■ Task to carry out ■
Copy from the first line below down to and including the line with "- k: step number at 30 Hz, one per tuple". Skip the pictures.

■ Collected data ■
= = = = = = =

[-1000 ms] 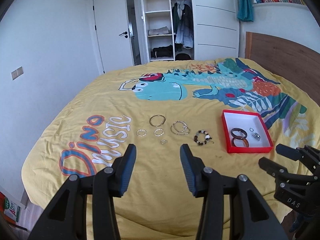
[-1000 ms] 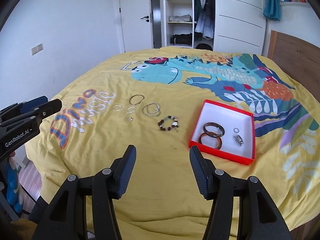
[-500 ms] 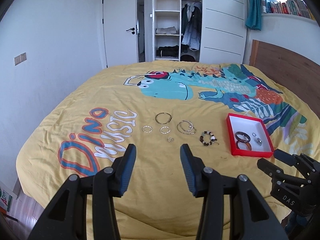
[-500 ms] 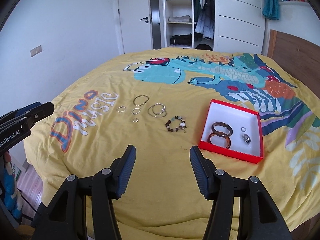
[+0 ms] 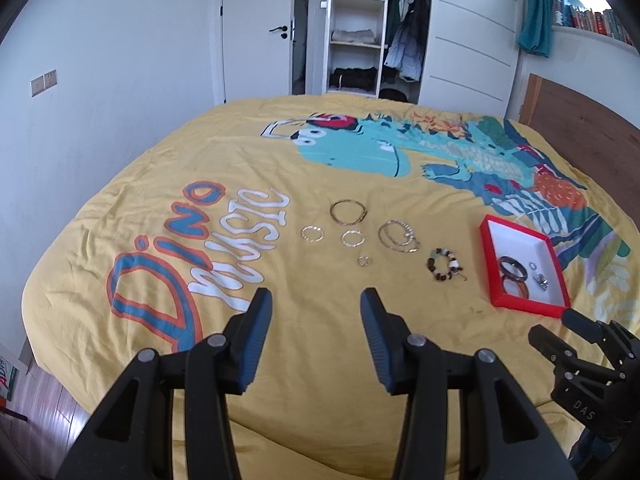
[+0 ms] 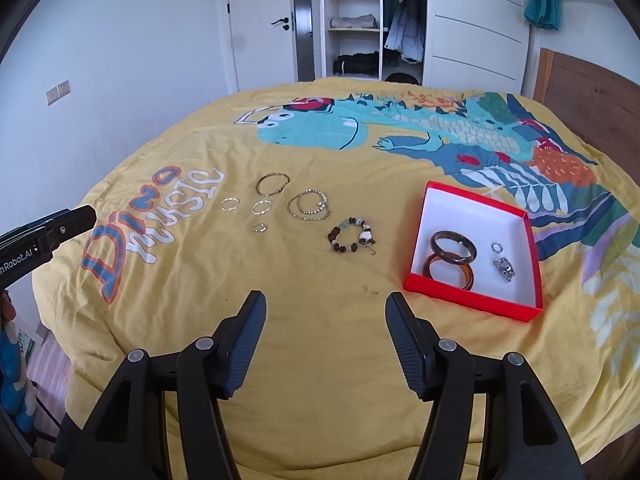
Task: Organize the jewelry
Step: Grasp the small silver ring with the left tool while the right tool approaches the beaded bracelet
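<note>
Loose jewelry lies on the yellow bedspread: a gold bangle (image 5: 349, 211), two small hoops (image 5: 312, 234), a tiny ring (image 5: 363, 260), a pile of thin chain bracelets (image 5: 397, 235) and a beaded bracelet (image 6: 352, 236). A red box (image 6: 468, 300) with a white inside holds two brown bangles (image 6: 452, 246), a small ring and a silver charm (image 6: 505, 269). My left gripper (image 5: 316, 304) is open above the near bedspread, short of the rings. My right gripper (image 6: 326, 310) has its jaws opening with nothing between them, just short of the beaded bracelet.
The bed fills the middle, with a wooden headboard (image 6: 592, 96) on the right, a white wall on the left and an open wardrobe (image 6: 356, 20) behind. The near edge of the bed drops to the floor at lower left.
Both grippers have come down and closer to the bed, so the jewelry and red box look larger. The right gripper's jaws stand a little wider than before.
</note>
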Motion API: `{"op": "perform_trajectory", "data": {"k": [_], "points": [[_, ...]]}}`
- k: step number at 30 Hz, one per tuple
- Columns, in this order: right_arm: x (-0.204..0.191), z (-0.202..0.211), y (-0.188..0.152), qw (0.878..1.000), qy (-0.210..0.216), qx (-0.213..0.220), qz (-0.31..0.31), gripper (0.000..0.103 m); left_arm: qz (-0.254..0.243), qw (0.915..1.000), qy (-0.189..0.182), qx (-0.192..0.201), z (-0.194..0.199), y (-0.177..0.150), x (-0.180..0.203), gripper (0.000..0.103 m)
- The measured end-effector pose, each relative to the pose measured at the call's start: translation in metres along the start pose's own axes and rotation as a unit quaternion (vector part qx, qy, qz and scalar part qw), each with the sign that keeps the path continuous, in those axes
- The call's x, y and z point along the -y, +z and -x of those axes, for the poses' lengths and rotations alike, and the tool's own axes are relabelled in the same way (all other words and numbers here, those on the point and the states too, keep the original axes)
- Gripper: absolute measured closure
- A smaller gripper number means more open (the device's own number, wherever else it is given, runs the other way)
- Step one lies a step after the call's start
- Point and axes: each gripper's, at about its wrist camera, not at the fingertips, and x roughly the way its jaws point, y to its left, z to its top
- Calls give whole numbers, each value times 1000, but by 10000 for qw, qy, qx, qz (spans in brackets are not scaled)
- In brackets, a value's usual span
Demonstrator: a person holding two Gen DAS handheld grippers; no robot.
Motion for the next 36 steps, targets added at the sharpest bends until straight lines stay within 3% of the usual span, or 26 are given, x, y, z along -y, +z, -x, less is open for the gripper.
{"op": "perform_trajectory", "data": {"k": [12, 26, 30, 36], "points": [[9, -50, -8, 9991, 121, -389, -116, 41, 281, 9973, 195, -657, -65, -21, -29, 59], [24, -118, 15, 9979, 275, -535, -244, 41, 195, 9936, -159, -1105, -142, -11, -2, 59], [29, -137, 27, 9974, 316, -527, -377, 31, 196, 9931, -369, -1094, -162, 1, 6, 59], [27, -171, 49, 9976, 152, -582, -338, 25, 121, 9910, -719, -1121, -196, 18, 23, 59]]}}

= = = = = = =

■ Output of the exercise ■
[-1000 ms] 
[-1000 ms] 
[-500 ms] 
[-500 ms] 
[+0 ms] 
[+0 ms] 
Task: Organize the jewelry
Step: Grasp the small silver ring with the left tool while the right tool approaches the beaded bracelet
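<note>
Loose jewelry lies on the yellow bedspread: a gold bangle (image 5: 349, 211), two small hoops (image 5: 312, 234), a tiny ring (image 5: 363, 260), a pile of thin chain bracelets (image 5: 397, 235) and a beaded bracelet (image 6: 352, 236). A red box (image 6: 468, 300) with a white inside holds two brown bangles (image 6: 452, 246), a small ring and a silver charm (image 6: 505, 269). My left gripper (image 5: 316, 304) is open above the near bedspread, short of the rings. My right gripper (image 6: 326, 310) has its jaws opening with nothing between them, just short of the beaded bracelet.
The bed fills the middle, with a wooden headboard (image 6: 592, 96) on the right, a white wall on the left and an open wardrobe (image 6: 356, 20) behind. The near edge of the bed drops to the floor at lower left.
Both grippers have come down and closer to the bed, so the jewelry and red box look larger. The right gripper's jaws stand a little wider than before.
</note>
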Motion API: `{"op": "perform_trajectory", "data": {"k": [_], "points": [[_, ...]]}}`
- k: step number at 30 Hz, one per tuple

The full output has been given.